== What needs to be done ==
Skipping all pictures, set down the lines of the listing from the first through the one with "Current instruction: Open".

+-------+

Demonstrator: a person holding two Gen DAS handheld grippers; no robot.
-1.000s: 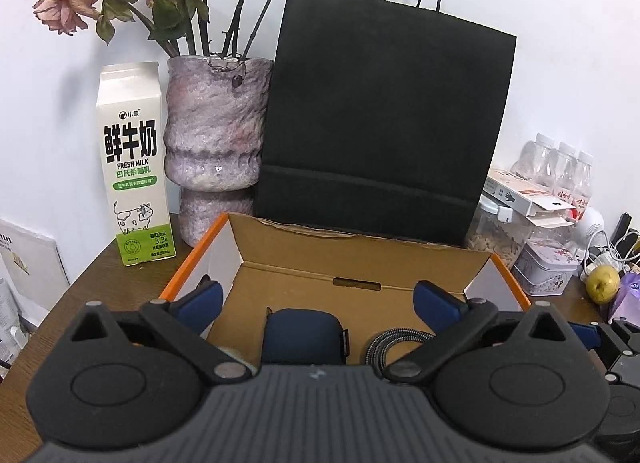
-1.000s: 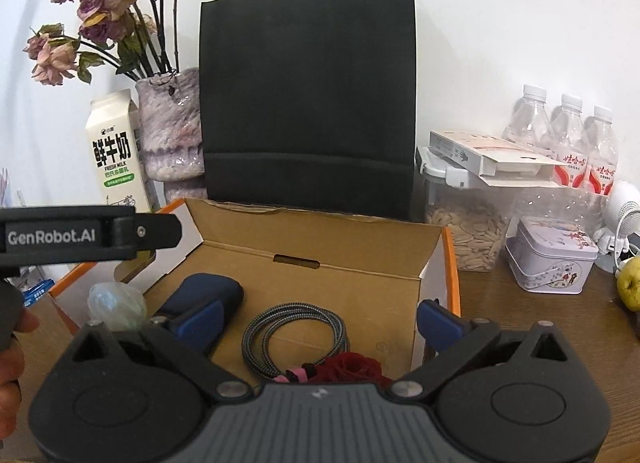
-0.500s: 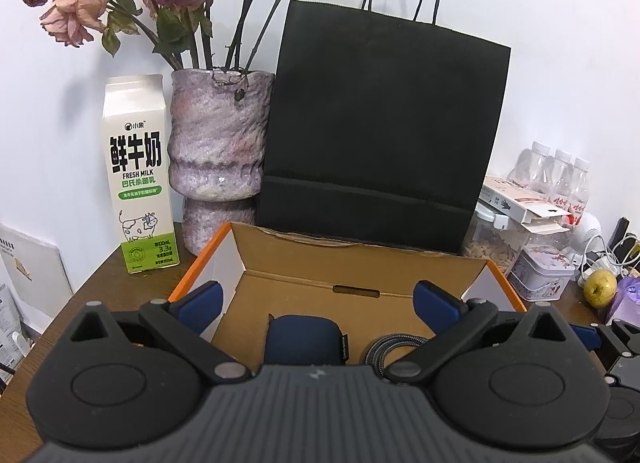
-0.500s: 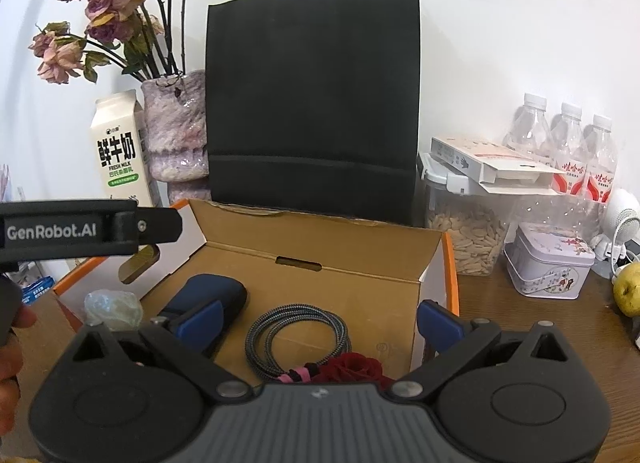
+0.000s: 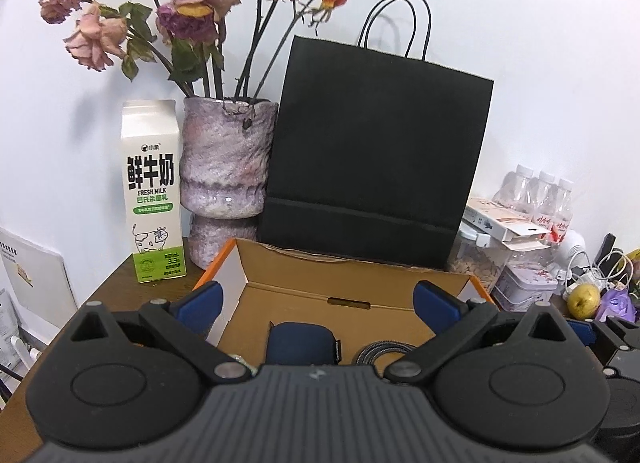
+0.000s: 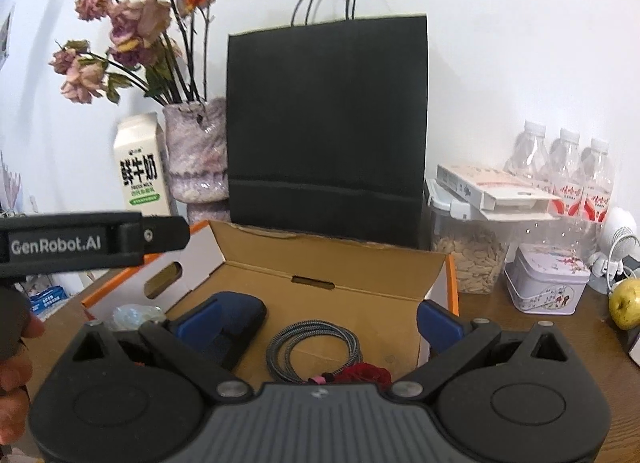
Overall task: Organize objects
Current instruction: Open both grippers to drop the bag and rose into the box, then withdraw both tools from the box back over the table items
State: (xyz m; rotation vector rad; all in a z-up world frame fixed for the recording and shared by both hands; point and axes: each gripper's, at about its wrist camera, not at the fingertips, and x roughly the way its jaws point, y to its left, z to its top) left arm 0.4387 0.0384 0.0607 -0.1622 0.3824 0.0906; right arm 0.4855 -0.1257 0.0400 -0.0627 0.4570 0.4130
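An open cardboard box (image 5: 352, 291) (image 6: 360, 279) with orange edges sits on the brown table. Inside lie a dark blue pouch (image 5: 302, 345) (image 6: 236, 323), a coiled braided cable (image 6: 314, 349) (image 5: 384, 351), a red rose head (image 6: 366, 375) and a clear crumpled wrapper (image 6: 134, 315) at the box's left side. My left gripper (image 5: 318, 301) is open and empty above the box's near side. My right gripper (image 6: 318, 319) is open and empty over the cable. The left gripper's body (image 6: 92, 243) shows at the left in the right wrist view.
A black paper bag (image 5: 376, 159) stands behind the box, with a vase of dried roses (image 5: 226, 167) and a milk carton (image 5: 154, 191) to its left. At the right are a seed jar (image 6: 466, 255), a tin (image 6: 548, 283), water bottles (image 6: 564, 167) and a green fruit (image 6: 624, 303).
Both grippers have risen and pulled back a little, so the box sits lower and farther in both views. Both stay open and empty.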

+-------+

== Solution below ==
Demonstrator: a person holding two Gen DAS handheld grippers; no robot.
-1.000s: 
-1.000s: 
-0.500s: 
-0.500s: 
+0.000s: 
+0.000s: 
Overall task: Organize objects
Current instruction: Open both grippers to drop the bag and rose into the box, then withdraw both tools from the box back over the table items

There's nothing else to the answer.